**Exercise aim:** Output the listing below in full, exactly as written.

----

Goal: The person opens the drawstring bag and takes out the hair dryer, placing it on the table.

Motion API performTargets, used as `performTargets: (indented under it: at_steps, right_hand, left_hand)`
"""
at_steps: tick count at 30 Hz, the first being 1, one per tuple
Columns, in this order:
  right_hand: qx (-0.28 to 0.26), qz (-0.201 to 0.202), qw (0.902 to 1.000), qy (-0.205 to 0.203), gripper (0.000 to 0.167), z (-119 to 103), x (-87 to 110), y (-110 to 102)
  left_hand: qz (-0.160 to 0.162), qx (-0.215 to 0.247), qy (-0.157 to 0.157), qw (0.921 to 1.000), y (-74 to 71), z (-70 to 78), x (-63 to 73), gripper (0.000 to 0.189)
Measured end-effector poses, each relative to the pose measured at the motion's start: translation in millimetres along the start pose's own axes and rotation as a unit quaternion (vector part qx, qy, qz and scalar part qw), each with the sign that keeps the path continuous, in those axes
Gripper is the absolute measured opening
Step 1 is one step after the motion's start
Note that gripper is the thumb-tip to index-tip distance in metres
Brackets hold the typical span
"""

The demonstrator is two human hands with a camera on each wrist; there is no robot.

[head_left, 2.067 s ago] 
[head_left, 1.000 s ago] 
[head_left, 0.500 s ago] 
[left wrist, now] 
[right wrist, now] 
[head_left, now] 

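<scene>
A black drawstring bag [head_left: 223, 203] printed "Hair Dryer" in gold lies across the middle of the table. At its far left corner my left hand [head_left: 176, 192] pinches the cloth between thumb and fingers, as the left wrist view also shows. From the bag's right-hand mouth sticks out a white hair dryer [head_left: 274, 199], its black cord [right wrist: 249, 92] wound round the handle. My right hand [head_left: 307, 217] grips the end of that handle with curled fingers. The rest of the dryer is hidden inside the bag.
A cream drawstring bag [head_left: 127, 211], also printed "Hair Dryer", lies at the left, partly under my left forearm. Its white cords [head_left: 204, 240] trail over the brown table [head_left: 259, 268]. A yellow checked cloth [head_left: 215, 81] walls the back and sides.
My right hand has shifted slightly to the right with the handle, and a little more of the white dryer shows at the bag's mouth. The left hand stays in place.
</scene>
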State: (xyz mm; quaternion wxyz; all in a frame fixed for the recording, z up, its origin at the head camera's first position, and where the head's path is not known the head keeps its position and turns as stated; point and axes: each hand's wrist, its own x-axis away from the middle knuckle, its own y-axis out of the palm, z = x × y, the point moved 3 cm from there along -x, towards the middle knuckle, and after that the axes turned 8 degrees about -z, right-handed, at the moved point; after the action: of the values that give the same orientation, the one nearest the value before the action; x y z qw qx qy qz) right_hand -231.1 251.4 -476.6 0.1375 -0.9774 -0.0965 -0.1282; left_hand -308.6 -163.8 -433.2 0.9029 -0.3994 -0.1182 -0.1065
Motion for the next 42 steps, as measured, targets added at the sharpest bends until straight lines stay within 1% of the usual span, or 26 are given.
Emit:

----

**Response to this exercise:**
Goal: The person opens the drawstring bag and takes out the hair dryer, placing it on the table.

Motion API performTargets, used as `performTargets: (indented under it: at_steps, right_hand, left_hand)`
"""
at_steps: tick count at 30 Hz, the first being 1, one per tuple
Columns, in this order:
  right_hand: qx (-0.28 to 0.26), qz (-0.201 to 0.202), qw (0.902 to 1.000), qy (-0.205 to 0.203), gripper (0.000 to 0.167), z (-119 to 103), x (-87 to 110), y (-110 to 102)
  left_hand: qz (-0.160 to 0.162), qx (-0.215 to 0.247), qy (-0.157 to 0.157), qw (0.921 to 1.000), y (-74 to 71), z (-70 to 78), x (-63 to 73), gripper (0.000 to 0.189)
Measured end-effector poses, each relative to the pose measured at the motion's start: translation in millimetres along the start pose's own axes and rotation as a unit quaternion (vector part qx, qy, qz and scalar part qw), each with the sign that keeps the path continuous, in those axes
Gripper is the absolute measured opening
Step 1 is one step after the motion's start
Note that gripper is the thumb-tip to index-tip distance in metres
Brackets hold the typical span
"""

The demonstrator is two human hands with a camera on each wrist; there is no robot.

[head_left, 2.067 s ago] 
[head_left, 1.000 s ago] 
[head_left, 0.500 s ago] 
[left wrist, now] 
[right wrist, now] 
[head_left, now] 

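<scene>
A black drawstring bag [head_left: 223, 203] printed "Hair Dryer" in gold lies across the middle of the table. At its far left corner my left hand [head_left: 176, 192] pinches the cloth between thumb and fingers, as the left wrist view also shows. From the bag's right-hand mouth sticks out a white hair dryer [head_left: 274, 199], its black cord [right wrist: 249, 92] wound round the handle. My right hand [head_left: 307, 217] grips the end of that handle with curled fingers. The rest of the dryer is hidden inside the bag.
A cream drawstring bag [head_left: 127, 211], also printed "Hair Dryer", lies at the left, partly under my left forearm. Its white cords [head_left: 204, 240] trail over the brown table [head_left: 259, 268]. A yellow checked cloth [head_left: 215, 81] walls the back and sides.
My right hand has shifted slightly to the right with the handle, and a little more of the white dryer shows at the bag's mouth. The left hand stays in place.
</scene>
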State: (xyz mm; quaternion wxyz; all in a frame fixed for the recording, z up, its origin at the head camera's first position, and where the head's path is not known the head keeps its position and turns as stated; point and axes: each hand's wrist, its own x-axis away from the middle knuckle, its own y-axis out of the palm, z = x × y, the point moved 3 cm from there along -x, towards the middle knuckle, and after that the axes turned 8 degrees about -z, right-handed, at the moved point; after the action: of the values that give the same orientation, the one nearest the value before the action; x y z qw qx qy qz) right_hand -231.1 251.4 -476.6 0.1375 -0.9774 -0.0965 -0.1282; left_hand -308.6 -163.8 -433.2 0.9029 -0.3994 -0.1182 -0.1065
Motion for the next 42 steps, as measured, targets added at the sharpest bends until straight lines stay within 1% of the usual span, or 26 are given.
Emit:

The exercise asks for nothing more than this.